Print out the data below in full, exactly as written.

Material provided ::
----------
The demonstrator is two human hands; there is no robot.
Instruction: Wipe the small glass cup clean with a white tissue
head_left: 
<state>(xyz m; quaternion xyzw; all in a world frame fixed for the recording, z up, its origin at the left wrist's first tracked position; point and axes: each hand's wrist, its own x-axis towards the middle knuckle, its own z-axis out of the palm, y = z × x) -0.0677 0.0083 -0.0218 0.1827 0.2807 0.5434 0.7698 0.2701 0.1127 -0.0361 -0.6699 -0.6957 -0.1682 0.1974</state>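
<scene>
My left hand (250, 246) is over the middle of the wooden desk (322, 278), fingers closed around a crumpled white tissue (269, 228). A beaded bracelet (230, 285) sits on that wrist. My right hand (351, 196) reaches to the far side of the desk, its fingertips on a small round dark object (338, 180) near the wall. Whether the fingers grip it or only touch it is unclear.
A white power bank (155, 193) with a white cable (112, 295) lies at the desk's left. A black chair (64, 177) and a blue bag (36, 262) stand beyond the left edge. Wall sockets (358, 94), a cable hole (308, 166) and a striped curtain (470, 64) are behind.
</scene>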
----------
Solution to this exercise ::
The demonstrator is two human hands; there is no robot.
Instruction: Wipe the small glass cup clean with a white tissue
head_left: 
<state>(xyz m; quaternion xyzw; all in a world frame fixed for the recording, z up, its origin at the left wrist's first tracked position; point and axes: each hand's wrist, its own x-axis towards the middle knuckle, its own z-axis out of the palm, y = z × x) -0.0677 0.0083 -0.0218 0.1827 0.2807 0.5434 0.7698 0.2701 0.1127 -0.0361 -0.6699 -0.6957 -0.1682 0.1974</state>
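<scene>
My left hand (250, 246) is over the middle of the wooden desk (322, 278), fingers closed around a crumpled white tissue (269, 228). A beaded bracelet (230, 285) sits on that wrist. My right hand (351, 196) reaches to the far side of the desk, its fingertips on a small round dark object (338, 180) near the wall. Whether the fingers grip it or only touch it is unclear.
A white power bank (155, 193) with a white cable (112, 295) lies at the desk's left. A black chair (64, 177) and a blue bag (36, 262) stand beyond the left edge. Wall sockets (358, 94), a cable hole (308, 166) and a striped curtain (470, 64) are behind.
</scene>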

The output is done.